The Equal Employment Opportunity Commission recently issued a new guide to help both employers and employees better understand some complicated issues under the Americans with Disabilities Act: The Americans with Disabilities Act: Applying Performance and Conduct Standards to Employees with Disabilities.

The new guide addresses an issue under the ADA that has given rise to a good deal of litigation—how far can employers go in enforcing their performance and conduct standards against employees who have disabilities that may limit their ability to comply with those standards. The EEOC’s new guide states that employees with a disability must meet the same performance standards that are applicable to all employees in the same job, and that employers need not reduce or relax those standards, even if an employee requests it as a reasonable accommodation. The EEOC also points out that employers may discipline disabled employees for violations of rules of conduct, even where the misconduct is caused by the employee’s disability. However, the EEOC does note that if a reasonable accommodation to an employee’s condition can be made which would allow the employee to meet a performance or conduct standard, then the employer must make such an accommodation.

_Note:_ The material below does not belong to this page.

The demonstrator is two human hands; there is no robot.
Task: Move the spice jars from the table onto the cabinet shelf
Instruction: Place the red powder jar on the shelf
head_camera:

The new guide addresses a number of other issues, including the application of dress codes to disabled employees and the applicability of the ADA to employees with substance abuse problems,

The new guide is written in a very accessible style, and it contains a number of examples that help illustrate the ADA’s sometimes complicated requirements. It’s worth a read by employers and employees alike.

Posted On: November 12, 2008

Amendments to Americans with Disabilities Act Promise New Day for Disability Discrimination Plaintiffs

In late September, President Bush signed the Americans with Disabilities Act Amendments of 2008, which will become effective January 1, 2009.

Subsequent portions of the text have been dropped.